*EXERCISE PROMPT*
Every line of the data must be copied exactly.

*DATASET EXTRACT*
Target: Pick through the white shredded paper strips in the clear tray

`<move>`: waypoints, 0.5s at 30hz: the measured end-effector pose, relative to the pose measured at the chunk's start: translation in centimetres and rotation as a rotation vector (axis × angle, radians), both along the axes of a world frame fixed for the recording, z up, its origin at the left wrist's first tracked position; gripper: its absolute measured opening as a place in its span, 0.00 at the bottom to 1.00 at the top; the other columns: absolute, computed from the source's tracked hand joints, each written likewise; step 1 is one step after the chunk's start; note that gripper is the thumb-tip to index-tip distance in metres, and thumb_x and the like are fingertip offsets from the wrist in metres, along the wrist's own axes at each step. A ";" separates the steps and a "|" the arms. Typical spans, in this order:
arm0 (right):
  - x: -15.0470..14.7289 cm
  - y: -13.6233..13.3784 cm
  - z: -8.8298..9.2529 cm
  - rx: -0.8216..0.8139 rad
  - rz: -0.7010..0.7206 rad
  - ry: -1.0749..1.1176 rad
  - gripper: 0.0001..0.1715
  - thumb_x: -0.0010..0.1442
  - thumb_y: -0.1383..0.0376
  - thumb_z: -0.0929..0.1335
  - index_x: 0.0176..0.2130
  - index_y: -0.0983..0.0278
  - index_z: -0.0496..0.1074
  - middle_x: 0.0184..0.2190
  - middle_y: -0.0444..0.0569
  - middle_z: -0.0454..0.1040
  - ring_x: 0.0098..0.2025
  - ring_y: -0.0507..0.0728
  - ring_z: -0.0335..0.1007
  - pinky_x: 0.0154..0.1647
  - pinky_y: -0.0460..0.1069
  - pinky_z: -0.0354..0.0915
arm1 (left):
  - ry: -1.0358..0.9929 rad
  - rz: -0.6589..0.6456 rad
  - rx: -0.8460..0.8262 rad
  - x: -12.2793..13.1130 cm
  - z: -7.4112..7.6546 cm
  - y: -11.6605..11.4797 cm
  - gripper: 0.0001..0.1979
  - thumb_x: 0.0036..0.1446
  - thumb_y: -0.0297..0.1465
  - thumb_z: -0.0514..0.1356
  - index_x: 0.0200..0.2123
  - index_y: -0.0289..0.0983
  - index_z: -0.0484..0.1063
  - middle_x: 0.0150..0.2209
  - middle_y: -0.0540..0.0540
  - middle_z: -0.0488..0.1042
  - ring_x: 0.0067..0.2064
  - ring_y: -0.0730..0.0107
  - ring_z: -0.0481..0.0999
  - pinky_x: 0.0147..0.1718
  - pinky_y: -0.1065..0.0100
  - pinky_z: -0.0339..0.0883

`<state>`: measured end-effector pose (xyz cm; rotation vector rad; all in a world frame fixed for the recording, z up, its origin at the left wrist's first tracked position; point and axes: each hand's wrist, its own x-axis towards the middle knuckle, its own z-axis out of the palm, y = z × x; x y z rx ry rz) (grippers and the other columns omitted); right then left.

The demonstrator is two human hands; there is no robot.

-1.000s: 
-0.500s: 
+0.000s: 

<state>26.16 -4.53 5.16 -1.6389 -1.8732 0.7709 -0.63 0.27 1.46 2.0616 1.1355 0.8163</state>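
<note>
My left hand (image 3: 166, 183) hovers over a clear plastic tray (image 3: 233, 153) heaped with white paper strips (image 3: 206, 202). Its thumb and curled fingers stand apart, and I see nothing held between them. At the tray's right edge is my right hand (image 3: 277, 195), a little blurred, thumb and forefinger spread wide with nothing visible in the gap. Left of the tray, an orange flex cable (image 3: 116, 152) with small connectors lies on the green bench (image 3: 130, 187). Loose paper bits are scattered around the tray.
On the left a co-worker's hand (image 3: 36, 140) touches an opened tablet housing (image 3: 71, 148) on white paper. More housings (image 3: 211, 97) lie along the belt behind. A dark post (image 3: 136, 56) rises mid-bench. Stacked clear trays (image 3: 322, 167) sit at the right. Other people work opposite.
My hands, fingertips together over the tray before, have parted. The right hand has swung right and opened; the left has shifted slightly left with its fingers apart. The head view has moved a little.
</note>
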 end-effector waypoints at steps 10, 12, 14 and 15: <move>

*EXERCISE OUTPUT*
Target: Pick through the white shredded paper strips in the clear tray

`<move>`: waypoints, 0.5s at 30hz: the measured end-effector pose, relative to the pose measured at the chunk's start: translation in centimetres and rotation as a rotation vector (axis × angle, radians), both along the axes of a world frame fixed for the recording, z up, its origin at the left wrist's first tracked position; gripper: its absolute measured opening as a place in its span, 0.00 at the bottom to 1.00 at the top; the other columns: absolute, computed from the source's tracked hand joints, each written likewise; step 1 is one step after the chunk's start; note that gripper is the thumb-tip to index-tip distance in metres, and thumb_x and the like are fingertip offsets from the wrist in metres, along the wrist's own axes at each step. A ";" separates the steps and a "|" the arms. Typical spans, in this order:
arm0 (right):
  - x: -15.0470..14.7289 cm
  - y: -13.6233..13.3784 cm
  - z: -8.8298..9.2529 cm
  - rx: -0.8216..0.8139 rad
  - rz: -0.7010..0.7206 rad
  - ry: -1.0749..1.1176 rad
  - gripper: 0.0001..0.1715
  - thumb_x: -0.0010..0.1442
  - thumb_y: -0.1383..0.0376
  - thumb_z: -0.0929..0.1335
  - index_x: 0.0176..0.2130
  - index_y: -0.0983..0.0278
  - index_z: -0.0496..0.1074
  - middle_x: 0.0184..0.2190
  - middle_y: -0.0444..0.0569
  - middle_z: -0.0454..0.1040
  - ring_x: 0.0098..0.2025
  - ring_y: -0.0507..0.0728
  - ring_z: -0.0335..0.1007
  - pinky_x: 0.0154..0.1647
  - pinky_y: -0.0460..0.1069
  - pinky_z: -0.0354..0.0915
arm1 (left):
  - ry: -1.0358..0.9929 rad
  - rz: -0.6589..0.6456 rad
  - rx: -0.8460..0.8262 rad
  - x: -12.2793..13.1130 cm
  - z: -7.4112..7.6546 cm
  - y: -11.6605..11.4797 cm
  - gripper: 0.0001..0.1979
  - thumb_x: 0.0036..0.1446
  - thumb_y: -0.0297..0.1465
  - thumb_z: -0.0514..0.1356
  - index_x: 0.0200..0.2123
  - index_y: -0.0289..0.0983
  - index_z: -0.0484..0.1063
  - middle_x: 0.0150..0.2209
  - middle_y: -0.0540..0.0540
  - middle_z: -0.0488..0.1042
  - ring_x: 0.0067..0.2064
  - ring_y: -0.0730..0.0107
  - ring_z: -0.0481..0.0999
  - pinky_x: 0.0147..0.1718
  - pinky_y: -0.1065..0.0100
  - pinky_z: -0.0339..0.0883

`<state>`: measured end-effector pose (xyz cm; rotation vector rad; all in a world frame fixed for the recording, z up, its origin at the left wrist's first tracked position; point and axes: each hand's wrist, its own x-axis towards the middle knuckle, its own z-axis out of the palm, y = z × x; x y z rx ry rz) (grippers and the other columns omitted); right then left.

The demonstrator is two human hands; there is no robot.

-1.000s: 
-0.500s: 
+0.000s: 

<state>26.16 -4.53 5.16 -1.6389 -1.8732 0.7709 -0.63 0.27 1.46 2.0616 1.1355 0.8163</state>
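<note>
My left hand (image 3: 166, 183) hovers over a clear plastic tray (image 3: 233, 153) heaped with white paper strips (image 3: 206, 202). Its thumb and curled fingers stand apart, and I see nothing held between them. At the tray's right edge is my right hand (image 3: 277, 195), a little blurred, thumb and forefinger spread wide with nothing visible in the gap. Left of the tray, an orange flex cable (image 3: 116, 152) with small connectors lies on the green bench (image 3: 130, 187). Loose paper bits are scattered around the tray.
On the left a co-worker's hand (image 3: 36, 140) touches an opened tablet housing (image 3: 71, 148) on white paper. More housings (image 3: 211, 97) lie along the belt behind. A dark post (image 3: 136, 56) rises mid-bench. Stacked clear trays (image 3: 322, 167) sit at the right. Other people work opposite.
My hands, fingertips together over the tray before, have parted. The right hand has swung right and opened; the left has shifted slightly left with its fingers apart. The head view has moved a little.
</note>
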 end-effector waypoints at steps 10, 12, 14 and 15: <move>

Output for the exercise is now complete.